A deep dive into the ARM Cortex M4 architecture and Systems programming with the STM32F411 Discovery board with the GNU ARM Cross Toolchain. Understanding the programmers model, IDE (Integrated Development Environment). Detailed discussions, In depth  study of Datasheets and Reference Manuals, Demos and Case Studies on Memory access and its pitfalls (Different methods like Macros with offsets and Structures), Compilation and Linking process, Input/Output Subsystem, Interrupts (Both non-floating and floating point) and Clock Tree Configuration with in depth discussion on PLL circuitry and operation. Slideshows, Code Walkthroughs, Whiteboard and Debug Sessions are an integral part of the course. 

I have kept the complete first chapter with preview enabled for you to learn some basic concepts of ARM Cortex-M4 microcontrollers

There are certain topics in Embedded Systems especially for advanced microcontrollers which pose unique challenges

• The process of manipulating the memory directly on a microcontroller either through macros or through structure pointers

• Pointers for embedded systems. Though looking similar to their workstation counterparts, there are subtle differences which could mess up the application if not carefully handled

• In embedded firmware development since application efficiency, determinism, power efficiency, memory size, writing efficient C programs and keeping track of the assembly code compiled from C/C++ are of paramount importance.

• The Interrupt Handling Process is complicated and the stack frames created, vary between implementations like Floating point and Non Floating point Stacking and Unstacking. Interrupt preemption is a complicated feature and needs to be handled with care.

• The process of Linking and Make is grossly misunderstood as well. The topics of object files, relocation, symbol resolution pose unique challenges and consolidated information on these is scarce.

• Object File Formats are a grey area as well which causes much distress when the process of linking is to be understood. The different tables in the object file like the Symbol Table, Relocation Table are difficult to comprehend without proper guidance.

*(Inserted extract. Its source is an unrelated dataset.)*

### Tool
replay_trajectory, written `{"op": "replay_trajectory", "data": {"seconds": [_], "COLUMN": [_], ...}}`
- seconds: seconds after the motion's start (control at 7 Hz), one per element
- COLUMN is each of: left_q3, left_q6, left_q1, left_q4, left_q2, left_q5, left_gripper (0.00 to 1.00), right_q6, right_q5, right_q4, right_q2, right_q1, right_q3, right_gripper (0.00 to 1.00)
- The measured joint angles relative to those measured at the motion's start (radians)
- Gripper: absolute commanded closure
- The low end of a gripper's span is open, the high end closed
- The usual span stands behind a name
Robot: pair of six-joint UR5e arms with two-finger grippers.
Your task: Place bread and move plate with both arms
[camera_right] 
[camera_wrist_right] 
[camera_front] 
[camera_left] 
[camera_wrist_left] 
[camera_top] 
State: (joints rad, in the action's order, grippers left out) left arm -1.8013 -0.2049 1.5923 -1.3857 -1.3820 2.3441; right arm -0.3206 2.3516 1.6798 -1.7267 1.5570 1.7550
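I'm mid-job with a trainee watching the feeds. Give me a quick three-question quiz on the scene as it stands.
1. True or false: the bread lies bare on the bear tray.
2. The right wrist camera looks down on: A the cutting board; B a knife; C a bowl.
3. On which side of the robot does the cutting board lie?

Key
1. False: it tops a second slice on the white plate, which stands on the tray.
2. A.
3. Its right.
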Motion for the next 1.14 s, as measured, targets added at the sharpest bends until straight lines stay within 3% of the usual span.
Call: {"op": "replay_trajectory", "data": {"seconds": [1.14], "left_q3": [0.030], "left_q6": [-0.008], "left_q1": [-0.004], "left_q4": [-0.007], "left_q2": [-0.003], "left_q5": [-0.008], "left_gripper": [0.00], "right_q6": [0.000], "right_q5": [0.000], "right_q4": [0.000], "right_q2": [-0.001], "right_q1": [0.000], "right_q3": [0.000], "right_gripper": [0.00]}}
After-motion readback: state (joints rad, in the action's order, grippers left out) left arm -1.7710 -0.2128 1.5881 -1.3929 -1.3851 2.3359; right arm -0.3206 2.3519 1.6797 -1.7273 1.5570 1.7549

• Input/Output pin configuration also pose challenges if the electricals and circuitry of the pins are not understood well. There are multiple configuration in which each pin of a microcontroller can operate like open drain, push-pull, high impedance etc.

• The Clock Tree for a high end microcontroller is quite complex as well. Multiple clock sources feeding clocks to different subsystems make the initial learning curve quite steep. Over and above that the high frequency clocks are driven by PLLs which are complex circuits themselves and need a good deal of understanding when configuring them.

• The processor startup could be tricky especially the part where the memory is set up after every reset. The understanding of .text, .data, .bss sections and setting them up properly during boot up poses unique challenges.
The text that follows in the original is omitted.